Женщина проводила его во вторую комнатку, узкую, с кроватью, окном и шкафом без створок. Стену с порыжелыми обоями украшали цветные, вырезанные из журналов и газет фотографии: президент на трибуне, президент среди солдат, президент кому-то грозит, вскинув кулак. Наверное, в адрес России.
- Чаем угостите?
Лицо женщины выразило сложную гамму чувств, но в конце концов она принужденно кивнула, вцепившись в кофту пальцами.
- Без сахара. Сахара нет.
- Ничего, - улыбнулся Круглов. - Я, если позволите, пока распакуюсь тут. Вас зовут...
- Марина.
- Очень приятно.
Круглов прикрыл за женщиной дверь. Свечу она унесла с собой, и стало темно. Синь в окне лишь слегка обозначила стены.
Рюкзак брякнулся на пол. Вжикнула молния на куртке. Круглов сел на кровать, обхватив ладонями лицо. На миг ему захотелось заплакать, но он справился.
Надо, надо работать, сказал он себе.
Всхлип получился неожиданно, и ему пришлось закусить ребро ладони. Не до крови, но больно. Он посидел еще, собираясь, уталкивая слабость на дно души, затем вышел из своей комнаты в большую. Здесь горел огарок, и мальчишка рядом с огарком болтал на лавке ногами.
Где-то за стенкой пощелкивали дрова.
Без верхней одежды Круглов обнаружил, что в доме холодновато.
- Чай-то будешь пить? - спросил он мальчишку.
Тот неопределенно пожал плечами.
- Ясно, - Круглов сел рядом. - Как-то у вас тут зябко.

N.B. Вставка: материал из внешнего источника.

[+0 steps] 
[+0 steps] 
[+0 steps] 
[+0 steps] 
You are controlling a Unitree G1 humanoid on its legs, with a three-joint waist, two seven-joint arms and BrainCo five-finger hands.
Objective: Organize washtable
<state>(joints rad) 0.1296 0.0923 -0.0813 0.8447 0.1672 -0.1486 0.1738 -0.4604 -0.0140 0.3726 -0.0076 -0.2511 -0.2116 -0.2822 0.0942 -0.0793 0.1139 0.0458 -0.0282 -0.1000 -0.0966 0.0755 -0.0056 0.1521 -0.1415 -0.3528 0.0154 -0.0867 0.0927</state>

Мальчишка вдруг рассмеялся. В глазах его отразился свечной огонек.
- А вы, дядя, военный?
Круглов вздохнул.
- Можно сказать и так.
- А где ваше ружье или автомат?
- А мне не нужно. Я другого рода военный.
- Разведчик?
- Скорее, врач. Но особенный.
Мальчишка скривился.
- Стоматолог?
- Вовка! - прикрикнула на ребенка появившаяся из темноты Марина. - Отстань от человека! Извините...
- Андрей, - сказал Круглов.
- Андрей, пойдемте сюда, - сказала она. - Здесь теплее.
- А Вовка?
- Он наказан.
В закутке стоял маленький стол с табуретами, пламенела печная пасть. Печка была сделана из бочки. Ржавая труба, изгибаясь, уходила в дыру над окном. На узких полках стояла посуда - несколько алюминиевых мисок да пара блюдец.

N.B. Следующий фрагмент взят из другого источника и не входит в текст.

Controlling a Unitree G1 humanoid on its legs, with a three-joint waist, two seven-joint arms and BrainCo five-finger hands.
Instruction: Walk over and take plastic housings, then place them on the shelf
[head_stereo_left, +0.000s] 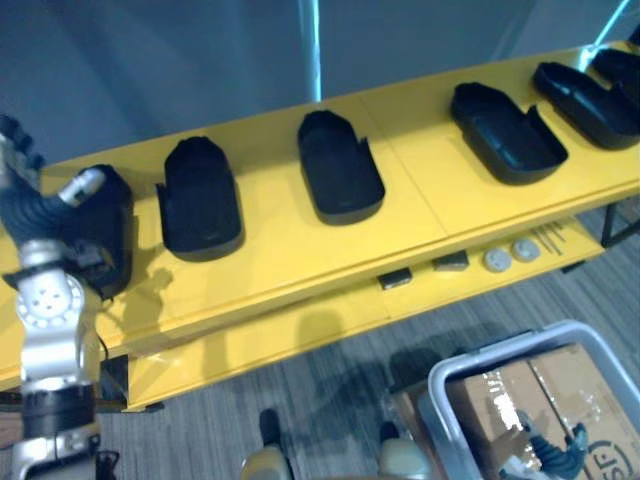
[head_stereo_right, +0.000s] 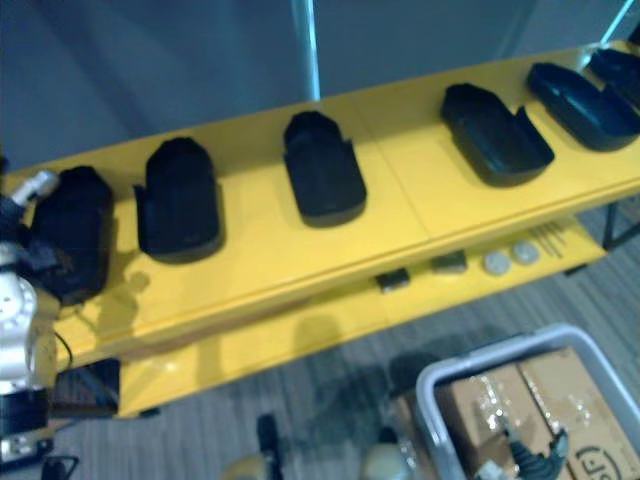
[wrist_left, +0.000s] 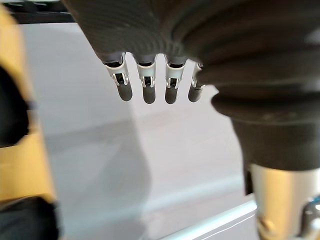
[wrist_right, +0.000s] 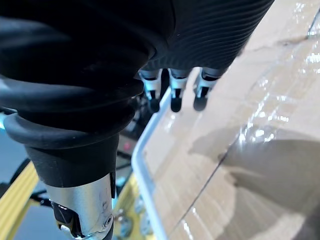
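Leftmost housing on shelf, beside left hand; fingers straight.

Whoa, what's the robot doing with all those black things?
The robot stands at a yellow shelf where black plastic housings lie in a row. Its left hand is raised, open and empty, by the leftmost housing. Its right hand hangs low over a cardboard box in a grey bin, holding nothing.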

Круглов, испытав приступ боли и жалости, на мгновение отступил в темноту, чтобы не было видно ни глаз его, ни желваков.
- Вы садитесь, - сказала Марина.
Он, чуть выждав, сел, подобрав под табурет ноги.
- Пейте.
Марина подвинула ему жестяную кружку, парок из которой слабо пах чем-то травянисто-кислым. Отсветы свечи делали ее некрасивое лицо испуганным. Чего-то ждущим.
Круглов вспомнил разговор с Луцким.
- Это что? - спросил он.
- Чай. Смородиновый.
- Серьезно?
Он посмотрел, как тискает свою кружку Марина, и бесстрашно отпил. Чай был совсем жиденький, вкуса смородинового не чувствовалось совсем. Хоть катай на языке, хоть обкатайся. Как же они здесь это пьют?